▶ [DATA RECORDS]:
• • • • • • •
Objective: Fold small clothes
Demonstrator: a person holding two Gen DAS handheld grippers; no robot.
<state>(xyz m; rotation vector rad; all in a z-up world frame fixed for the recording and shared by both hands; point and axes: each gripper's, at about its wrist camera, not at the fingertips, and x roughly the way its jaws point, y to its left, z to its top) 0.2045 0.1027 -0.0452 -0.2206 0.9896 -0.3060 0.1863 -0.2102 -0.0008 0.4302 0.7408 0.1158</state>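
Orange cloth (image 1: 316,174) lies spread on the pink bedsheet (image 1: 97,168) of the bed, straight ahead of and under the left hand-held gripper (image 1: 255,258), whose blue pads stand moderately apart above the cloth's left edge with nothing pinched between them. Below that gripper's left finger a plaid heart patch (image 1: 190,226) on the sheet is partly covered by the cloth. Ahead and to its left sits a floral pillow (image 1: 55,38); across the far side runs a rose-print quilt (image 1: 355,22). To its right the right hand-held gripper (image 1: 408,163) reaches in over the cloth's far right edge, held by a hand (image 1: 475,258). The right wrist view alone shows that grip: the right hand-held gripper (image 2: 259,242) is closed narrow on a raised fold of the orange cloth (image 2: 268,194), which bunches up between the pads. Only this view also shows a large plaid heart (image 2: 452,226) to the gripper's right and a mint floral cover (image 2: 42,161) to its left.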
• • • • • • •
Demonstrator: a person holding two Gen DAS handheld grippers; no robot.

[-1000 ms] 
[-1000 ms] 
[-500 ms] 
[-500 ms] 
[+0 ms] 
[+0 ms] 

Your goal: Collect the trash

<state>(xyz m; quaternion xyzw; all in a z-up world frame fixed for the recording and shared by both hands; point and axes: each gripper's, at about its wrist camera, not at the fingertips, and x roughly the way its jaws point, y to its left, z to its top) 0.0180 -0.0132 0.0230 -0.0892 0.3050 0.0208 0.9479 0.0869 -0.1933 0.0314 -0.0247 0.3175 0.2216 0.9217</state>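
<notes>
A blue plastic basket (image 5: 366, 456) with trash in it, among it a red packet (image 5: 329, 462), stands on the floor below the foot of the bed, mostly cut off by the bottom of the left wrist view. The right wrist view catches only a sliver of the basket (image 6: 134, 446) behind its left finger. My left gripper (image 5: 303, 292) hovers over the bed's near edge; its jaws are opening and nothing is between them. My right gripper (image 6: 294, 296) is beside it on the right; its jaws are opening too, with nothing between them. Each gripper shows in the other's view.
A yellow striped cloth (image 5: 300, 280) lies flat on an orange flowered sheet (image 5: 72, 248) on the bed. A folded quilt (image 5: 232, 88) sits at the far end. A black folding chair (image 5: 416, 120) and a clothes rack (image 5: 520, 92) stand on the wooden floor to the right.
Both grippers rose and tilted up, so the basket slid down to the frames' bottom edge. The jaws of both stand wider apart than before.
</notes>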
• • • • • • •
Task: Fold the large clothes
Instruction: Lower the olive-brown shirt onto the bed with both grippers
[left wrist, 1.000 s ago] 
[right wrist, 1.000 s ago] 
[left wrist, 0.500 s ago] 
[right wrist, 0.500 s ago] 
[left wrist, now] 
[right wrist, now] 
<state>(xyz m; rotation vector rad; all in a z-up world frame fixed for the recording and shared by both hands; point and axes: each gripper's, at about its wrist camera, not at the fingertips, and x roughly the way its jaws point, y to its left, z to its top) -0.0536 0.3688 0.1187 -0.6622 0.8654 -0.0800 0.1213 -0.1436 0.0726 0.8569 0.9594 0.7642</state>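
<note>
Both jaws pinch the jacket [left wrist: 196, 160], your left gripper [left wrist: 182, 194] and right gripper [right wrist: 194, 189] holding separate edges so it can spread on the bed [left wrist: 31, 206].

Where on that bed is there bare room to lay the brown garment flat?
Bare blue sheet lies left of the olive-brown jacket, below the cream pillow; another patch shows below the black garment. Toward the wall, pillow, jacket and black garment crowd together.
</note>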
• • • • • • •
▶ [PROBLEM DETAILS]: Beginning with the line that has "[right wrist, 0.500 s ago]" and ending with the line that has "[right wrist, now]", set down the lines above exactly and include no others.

▶ [TASK RESULT]:
[right wrist, 0.500 s ago] 
[left wrist, now] 
[right wrist, now] 

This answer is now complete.